Data breaches in the Philippines surged by 49 percent in the third quarter of 2025, exposing over 52 million credentials in just three months, according to a report from Viettel Cyber Security, one of Asia’s leading cybersecurity firms.
The increase comes as the nation accelerates its digitalization efforts, with Viettel Cyber Security country manager Thomas Luu, cautioning that security should not be overlooked.
“Cybersecurity isn’t just a safeguard—it’s an enabler of sustainable digital growth,” Luu said.
“Organizations who innovate without the necessary protection in place become vulnerable to risks,” he said.
Viettel’s Q3 2025 Cyber Threat Landscape Report highlights a new wave of attacks driven by artificial intelligence and deepfake technologies.
Cybercriminals are using AI-generated videos, cloned voices and fake executive communications to deceive employees and partners, making attacks faster, more targeted and harder to detect.
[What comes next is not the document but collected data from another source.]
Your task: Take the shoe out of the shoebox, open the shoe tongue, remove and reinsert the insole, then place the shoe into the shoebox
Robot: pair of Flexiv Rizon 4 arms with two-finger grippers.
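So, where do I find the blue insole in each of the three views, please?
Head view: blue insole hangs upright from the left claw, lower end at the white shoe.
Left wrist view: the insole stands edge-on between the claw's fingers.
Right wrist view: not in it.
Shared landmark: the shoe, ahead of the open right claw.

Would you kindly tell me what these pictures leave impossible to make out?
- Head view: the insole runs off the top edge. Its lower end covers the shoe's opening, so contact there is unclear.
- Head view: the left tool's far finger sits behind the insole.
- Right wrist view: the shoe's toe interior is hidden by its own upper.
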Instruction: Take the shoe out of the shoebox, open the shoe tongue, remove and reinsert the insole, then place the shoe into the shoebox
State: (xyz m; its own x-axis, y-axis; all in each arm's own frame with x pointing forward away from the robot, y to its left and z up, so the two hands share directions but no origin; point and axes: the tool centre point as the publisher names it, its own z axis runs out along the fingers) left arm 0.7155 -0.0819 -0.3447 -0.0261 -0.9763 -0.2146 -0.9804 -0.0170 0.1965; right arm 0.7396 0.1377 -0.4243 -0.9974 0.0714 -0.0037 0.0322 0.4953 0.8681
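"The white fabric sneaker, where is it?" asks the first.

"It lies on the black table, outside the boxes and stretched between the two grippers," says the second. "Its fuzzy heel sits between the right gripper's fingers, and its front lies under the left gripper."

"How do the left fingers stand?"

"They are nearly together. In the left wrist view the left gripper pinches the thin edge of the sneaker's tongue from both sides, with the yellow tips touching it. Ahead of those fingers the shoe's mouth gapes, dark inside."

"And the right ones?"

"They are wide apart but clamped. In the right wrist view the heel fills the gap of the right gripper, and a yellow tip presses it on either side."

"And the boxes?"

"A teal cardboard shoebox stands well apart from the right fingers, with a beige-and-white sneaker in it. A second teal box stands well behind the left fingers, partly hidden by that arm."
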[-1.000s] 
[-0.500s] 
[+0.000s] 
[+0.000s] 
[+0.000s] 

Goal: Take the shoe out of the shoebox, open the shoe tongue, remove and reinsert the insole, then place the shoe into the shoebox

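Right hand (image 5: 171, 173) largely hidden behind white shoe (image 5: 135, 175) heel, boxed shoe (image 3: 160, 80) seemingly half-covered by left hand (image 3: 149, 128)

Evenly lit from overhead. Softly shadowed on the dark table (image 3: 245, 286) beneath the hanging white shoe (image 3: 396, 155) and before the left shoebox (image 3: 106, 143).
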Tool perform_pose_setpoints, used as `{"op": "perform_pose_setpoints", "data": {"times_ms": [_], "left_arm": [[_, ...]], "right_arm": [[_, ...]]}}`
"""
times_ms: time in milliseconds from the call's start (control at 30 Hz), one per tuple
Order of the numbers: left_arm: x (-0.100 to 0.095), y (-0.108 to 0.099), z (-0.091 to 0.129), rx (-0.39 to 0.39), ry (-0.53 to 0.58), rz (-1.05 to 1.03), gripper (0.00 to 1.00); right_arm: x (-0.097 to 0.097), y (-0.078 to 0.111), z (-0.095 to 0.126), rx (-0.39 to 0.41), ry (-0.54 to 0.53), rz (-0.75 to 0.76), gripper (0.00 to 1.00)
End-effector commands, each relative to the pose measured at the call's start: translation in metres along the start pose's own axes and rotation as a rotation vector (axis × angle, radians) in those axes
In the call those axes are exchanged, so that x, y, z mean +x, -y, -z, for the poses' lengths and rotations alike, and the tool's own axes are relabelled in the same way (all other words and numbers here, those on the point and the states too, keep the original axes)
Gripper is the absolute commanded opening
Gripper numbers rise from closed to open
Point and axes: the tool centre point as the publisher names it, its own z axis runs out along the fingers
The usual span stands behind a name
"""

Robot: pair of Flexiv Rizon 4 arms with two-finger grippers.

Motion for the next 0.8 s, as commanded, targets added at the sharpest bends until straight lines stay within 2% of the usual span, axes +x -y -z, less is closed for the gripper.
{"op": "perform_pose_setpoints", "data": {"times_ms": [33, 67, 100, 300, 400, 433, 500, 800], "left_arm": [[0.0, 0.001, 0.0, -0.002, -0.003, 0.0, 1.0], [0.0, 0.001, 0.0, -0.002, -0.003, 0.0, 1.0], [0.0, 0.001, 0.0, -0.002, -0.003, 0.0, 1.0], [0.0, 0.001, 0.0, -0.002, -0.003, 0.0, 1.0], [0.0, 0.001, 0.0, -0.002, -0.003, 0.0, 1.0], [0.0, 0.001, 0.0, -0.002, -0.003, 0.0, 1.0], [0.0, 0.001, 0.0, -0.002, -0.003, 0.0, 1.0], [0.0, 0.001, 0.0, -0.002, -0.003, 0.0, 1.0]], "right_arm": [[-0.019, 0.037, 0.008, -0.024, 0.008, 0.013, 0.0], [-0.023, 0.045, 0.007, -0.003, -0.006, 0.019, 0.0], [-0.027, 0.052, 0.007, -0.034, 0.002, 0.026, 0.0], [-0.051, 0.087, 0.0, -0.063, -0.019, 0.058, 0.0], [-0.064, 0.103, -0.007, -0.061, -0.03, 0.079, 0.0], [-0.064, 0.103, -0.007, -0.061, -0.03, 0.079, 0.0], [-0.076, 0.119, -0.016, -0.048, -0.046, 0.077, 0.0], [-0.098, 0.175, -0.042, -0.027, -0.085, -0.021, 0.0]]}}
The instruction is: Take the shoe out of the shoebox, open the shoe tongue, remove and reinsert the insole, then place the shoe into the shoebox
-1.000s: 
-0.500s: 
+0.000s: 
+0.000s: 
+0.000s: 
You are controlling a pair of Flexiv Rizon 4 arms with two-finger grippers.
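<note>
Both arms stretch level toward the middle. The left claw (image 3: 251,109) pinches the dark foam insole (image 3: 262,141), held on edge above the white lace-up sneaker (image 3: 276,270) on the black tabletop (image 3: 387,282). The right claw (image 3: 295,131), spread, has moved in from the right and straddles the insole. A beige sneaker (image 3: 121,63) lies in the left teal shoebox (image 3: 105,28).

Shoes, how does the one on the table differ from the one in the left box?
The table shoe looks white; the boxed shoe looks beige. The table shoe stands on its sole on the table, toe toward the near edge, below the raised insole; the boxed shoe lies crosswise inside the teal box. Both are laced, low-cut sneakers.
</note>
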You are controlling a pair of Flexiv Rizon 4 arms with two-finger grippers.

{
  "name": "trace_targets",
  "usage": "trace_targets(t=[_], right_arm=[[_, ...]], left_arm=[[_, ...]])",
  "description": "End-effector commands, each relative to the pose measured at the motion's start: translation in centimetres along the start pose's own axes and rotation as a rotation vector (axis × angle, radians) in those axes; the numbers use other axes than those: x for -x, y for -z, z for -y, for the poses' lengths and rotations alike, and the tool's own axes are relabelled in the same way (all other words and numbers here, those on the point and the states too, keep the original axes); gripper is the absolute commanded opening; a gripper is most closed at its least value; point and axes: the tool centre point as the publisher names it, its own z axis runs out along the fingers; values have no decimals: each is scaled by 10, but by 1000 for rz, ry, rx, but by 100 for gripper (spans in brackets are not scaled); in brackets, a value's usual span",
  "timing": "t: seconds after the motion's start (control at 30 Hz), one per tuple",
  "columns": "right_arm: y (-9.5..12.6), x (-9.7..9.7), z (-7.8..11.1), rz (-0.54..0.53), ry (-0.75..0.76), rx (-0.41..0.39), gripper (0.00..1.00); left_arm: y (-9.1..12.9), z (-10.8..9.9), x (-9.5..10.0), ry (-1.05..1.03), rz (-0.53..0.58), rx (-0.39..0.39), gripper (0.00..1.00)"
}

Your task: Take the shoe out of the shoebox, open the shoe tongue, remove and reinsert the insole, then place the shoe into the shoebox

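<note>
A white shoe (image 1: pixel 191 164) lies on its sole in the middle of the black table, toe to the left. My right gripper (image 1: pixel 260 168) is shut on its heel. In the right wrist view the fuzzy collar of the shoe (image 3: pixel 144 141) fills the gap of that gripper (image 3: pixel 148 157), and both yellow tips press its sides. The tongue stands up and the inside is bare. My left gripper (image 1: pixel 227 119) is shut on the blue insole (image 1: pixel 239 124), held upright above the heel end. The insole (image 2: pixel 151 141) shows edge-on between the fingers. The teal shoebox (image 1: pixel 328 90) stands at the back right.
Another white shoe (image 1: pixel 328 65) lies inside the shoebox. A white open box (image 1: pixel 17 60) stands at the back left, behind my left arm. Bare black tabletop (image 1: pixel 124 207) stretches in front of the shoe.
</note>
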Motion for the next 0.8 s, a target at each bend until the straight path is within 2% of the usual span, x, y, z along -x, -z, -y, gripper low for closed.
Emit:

The healthcare sector has emerged as the top target, led by the value of patient data and the growing adoption of digital health systems.
Hospitals and clinics are frequently hit by ransomware attacks that disrupt critical operations and compromise sensitive medical information.
Other sectors facing heightened risk include finance and e-commerce, which are exploited through phishing, credential theft and data exfiltration. Manufacturing, energy and public services are most exposed to ransomware, supply-chain compromises and advanced persistent threats (APTs).
Beyond large institutions, ordinary Filipinos are increasingly becoming victims. Leaked personal data is being reused in fake job listings, e-commerce scams and fraudulent loan applications. Small businesses are being targeted with phishing invoices disguised as messages from legitimate suppliers.
To combat these evolving threats, Viettel Cyber Security recommends a four-pronged strategy for companies: regular patching and software updates, maintaining offline data backups supported by clear disaster recovery procedures, continuous employee training to minimize human error and round-the-clock threat monitoring or the use of managed Security Operations Center (SOC) services for early detection.
“Cybersecurity has become a marker of leadership and trust, especially in an increasingly digital economy,” Luu said.